# Exercise aim
For this exercise, reproduce the entries below exactly, but only from the line containing "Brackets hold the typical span" through the line containing "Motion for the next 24", both included.

Records from a data source:

# # #

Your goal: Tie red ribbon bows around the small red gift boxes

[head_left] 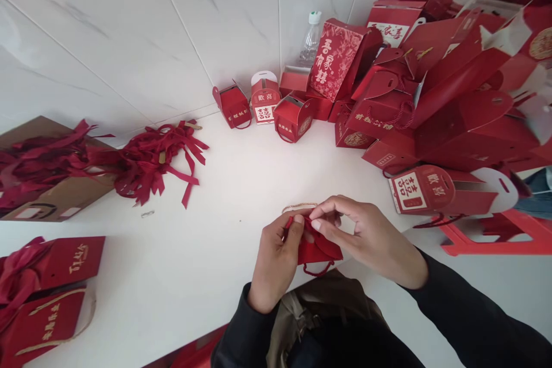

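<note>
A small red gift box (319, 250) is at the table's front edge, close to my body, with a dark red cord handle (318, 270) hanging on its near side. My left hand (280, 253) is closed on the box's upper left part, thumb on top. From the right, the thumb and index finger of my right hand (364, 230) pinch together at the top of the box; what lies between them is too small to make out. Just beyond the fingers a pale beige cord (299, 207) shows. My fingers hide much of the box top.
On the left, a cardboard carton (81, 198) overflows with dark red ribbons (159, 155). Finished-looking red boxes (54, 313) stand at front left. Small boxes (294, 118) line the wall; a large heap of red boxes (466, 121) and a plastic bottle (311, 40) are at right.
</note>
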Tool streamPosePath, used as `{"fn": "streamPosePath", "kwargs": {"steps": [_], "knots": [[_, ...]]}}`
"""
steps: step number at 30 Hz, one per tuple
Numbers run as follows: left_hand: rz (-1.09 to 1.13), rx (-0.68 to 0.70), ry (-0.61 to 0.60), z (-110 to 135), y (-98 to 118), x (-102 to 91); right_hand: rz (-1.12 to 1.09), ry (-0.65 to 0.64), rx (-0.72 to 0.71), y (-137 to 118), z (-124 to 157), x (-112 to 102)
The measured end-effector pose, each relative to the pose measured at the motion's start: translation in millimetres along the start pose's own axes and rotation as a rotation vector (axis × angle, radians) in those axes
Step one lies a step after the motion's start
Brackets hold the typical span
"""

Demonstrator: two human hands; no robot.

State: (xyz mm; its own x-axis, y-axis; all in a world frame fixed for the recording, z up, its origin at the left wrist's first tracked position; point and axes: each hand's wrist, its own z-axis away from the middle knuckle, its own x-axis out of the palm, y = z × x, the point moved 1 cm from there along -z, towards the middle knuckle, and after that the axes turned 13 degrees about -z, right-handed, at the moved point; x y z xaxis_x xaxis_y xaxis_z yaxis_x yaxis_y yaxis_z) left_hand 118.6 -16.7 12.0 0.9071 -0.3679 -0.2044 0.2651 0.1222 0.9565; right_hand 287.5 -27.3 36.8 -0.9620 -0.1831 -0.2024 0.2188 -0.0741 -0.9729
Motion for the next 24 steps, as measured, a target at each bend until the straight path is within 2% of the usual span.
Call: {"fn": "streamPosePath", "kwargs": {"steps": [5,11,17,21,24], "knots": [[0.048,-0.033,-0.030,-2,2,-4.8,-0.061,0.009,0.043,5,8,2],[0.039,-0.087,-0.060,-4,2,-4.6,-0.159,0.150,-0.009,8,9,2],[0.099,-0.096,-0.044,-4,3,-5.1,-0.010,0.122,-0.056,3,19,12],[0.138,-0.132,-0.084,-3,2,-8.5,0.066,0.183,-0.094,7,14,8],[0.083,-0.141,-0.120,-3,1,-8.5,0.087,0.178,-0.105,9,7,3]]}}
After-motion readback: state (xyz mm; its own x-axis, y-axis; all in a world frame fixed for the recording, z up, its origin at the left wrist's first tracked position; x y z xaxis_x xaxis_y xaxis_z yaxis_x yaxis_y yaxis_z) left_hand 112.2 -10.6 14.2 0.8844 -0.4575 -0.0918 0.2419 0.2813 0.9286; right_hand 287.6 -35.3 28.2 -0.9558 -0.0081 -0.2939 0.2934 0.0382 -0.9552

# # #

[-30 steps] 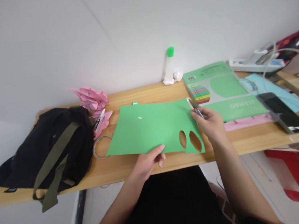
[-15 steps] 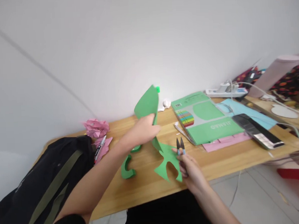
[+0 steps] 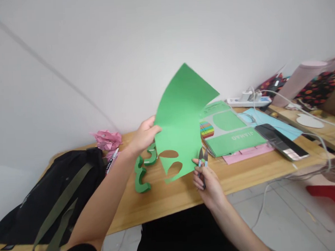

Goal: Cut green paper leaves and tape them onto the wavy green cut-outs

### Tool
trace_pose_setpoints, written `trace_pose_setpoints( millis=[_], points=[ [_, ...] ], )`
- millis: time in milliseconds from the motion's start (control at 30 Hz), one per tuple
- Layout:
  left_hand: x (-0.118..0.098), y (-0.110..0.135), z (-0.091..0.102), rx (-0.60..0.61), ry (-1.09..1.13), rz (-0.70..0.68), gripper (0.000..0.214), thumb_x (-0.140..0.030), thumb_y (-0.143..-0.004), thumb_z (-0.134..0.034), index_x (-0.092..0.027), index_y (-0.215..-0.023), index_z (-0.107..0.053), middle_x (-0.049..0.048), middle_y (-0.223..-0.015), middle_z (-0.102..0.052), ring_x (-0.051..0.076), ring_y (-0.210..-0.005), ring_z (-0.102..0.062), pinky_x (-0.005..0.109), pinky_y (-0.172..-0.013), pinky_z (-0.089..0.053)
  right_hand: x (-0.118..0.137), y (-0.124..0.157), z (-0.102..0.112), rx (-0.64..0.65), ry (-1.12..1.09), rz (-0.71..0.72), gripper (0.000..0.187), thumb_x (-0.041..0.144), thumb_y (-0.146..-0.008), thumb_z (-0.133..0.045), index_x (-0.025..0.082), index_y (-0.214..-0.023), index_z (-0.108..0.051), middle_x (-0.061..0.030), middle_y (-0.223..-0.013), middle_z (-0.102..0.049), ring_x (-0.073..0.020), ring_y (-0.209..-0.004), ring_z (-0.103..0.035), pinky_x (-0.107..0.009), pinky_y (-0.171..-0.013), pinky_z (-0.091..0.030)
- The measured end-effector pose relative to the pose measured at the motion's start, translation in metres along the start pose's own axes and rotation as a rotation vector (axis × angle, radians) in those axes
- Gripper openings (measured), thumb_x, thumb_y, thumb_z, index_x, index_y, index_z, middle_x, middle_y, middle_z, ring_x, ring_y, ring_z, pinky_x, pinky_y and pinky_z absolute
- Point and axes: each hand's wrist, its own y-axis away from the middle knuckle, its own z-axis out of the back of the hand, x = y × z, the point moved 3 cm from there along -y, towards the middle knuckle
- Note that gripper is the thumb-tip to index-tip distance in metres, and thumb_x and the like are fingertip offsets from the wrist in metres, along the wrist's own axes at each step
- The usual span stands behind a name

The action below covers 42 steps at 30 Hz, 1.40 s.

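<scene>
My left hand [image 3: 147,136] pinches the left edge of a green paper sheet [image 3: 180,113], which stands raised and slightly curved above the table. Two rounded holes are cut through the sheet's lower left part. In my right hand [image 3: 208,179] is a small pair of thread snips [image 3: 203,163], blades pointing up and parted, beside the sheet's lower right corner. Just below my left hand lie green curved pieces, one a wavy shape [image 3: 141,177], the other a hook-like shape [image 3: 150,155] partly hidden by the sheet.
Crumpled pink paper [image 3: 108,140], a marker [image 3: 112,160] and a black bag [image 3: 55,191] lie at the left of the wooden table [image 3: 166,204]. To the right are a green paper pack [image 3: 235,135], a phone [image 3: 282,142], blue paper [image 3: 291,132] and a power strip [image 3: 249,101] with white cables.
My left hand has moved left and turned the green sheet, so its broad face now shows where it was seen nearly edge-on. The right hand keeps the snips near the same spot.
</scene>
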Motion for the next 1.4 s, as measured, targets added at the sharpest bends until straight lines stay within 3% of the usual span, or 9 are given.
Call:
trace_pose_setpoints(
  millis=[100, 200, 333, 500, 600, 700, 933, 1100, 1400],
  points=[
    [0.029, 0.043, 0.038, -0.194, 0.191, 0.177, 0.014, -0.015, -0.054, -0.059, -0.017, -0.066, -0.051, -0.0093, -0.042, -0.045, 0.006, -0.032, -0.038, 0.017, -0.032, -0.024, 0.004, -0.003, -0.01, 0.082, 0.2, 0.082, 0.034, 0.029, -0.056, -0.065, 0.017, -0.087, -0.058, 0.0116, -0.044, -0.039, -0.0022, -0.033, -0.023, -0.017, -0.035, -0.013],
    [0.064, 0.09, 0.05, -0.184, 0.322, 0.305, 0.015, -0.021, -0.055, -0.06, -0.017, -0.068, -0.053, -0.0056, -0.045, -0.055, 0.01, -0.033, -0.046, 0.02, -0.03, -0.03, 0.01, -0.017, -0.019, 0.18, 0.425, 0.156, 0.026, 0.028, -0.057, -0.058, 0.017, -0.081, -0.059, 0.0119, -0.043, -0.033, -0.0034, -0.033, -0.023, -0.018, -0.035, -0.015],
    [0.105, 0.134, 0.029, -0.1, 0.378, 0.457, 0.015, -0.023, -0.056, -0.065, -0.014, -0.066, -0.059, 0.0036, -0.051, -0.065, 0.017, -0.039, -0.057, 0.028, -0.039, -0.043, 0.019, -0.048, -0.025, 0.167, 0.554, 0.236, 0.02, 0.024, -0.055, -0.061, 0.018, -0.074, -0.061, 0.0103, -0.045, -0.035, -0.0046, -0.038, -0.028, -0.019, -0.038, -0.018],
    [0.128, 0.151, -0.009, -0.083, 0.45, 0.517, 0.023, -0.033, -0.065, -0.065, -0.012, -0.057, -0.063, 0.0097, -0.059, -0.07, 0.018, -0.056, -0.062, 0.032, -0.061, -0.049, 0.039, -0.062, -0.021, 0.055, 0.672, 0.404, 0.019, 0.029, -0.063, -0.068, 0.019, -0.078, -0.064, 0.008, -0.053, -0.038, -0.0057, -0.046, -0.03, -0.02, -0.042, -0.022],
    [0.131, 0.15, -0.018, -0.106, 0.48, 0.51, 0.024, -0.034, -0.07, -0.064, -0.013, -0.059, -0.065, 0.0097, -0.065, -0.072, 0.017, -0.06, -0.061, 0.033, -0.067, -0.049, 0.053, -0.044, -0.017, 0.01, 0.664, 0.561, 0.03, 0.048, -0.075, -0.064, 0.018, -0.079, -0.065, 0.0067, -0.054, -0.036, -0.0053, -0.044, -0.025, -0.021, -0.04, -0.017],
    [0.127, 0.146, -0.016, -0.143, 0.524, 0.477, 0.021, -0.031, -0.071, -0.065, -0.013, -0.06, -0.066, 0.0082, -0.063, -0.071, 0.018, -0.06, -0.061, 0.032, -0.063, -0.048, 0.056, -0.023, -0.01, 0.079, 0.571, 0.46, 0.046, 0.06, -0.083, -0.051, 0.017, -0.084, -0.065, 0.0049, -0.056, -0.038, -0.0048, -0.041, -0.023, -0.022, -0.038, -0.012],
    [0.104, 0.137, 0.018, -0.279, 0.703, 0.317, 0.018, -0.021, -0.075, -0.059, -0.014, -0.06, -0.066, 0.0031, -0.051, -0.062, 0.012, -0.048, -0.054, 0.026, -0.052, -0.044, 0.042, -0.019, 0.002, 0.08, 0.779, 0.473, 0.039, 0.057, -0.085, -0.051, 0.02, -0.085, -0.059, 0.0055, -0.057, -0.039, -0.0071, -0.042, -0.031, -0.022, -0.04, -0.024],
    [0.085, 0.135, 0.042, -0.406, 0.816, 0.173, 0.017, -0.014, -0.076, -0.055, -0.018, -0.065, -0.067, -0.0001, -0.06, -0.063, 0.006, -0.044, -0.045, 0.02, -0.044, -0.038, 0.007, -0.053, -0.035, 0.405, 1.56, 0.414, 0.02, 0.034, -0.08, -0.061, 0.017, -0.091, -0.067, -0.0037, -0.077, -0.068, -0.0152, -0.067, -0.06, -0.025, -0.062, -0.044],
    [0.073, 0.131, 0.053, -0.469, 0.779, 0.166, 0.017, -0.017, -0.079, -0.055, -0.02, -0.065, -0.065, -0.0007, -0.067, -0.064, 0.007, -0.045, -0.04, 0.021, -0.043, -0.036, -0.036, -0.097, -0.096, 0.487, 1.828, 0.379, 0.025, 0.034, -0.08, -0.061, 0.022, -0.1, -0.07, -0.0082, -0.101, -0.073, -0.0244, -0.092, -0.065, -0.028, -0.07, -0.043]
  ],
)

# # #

# Response below
Brackets hold the typical span
"""

Demonstrator: two human hands; no robot.

State: (xyz mm; its own x-axis, y-axis; all in a world frame fixed for the recording, z up, its origin at the left wrist's first tracked position; point and axes: each hand's wrist, its own z-axis away from the middle knuckle, its own x-axis out of the palm, y = z × x, the point moved 1 cm from there along -z, towards the middle knuckle, and after that the axes turned 13 degrees about -z, right-handed, at the moved point; x y z xaxis_x xaxis_y xaxis_z yaxis_x yaxis_y yaxis_z) left_hand 118.6 -16.7 12.0 0.9071 -0.3679 -0.2044 0.2651 0.1222 0.9565; right_hand 287.5 -27.3 36.8 -0.9620 -0.1831 -0.2024 0.2188 -0.0741 -0.9729
Motion for the next 24 steps, as measured, a target at each bend until the straight path is within 2% of the usual span.

This output is now finished.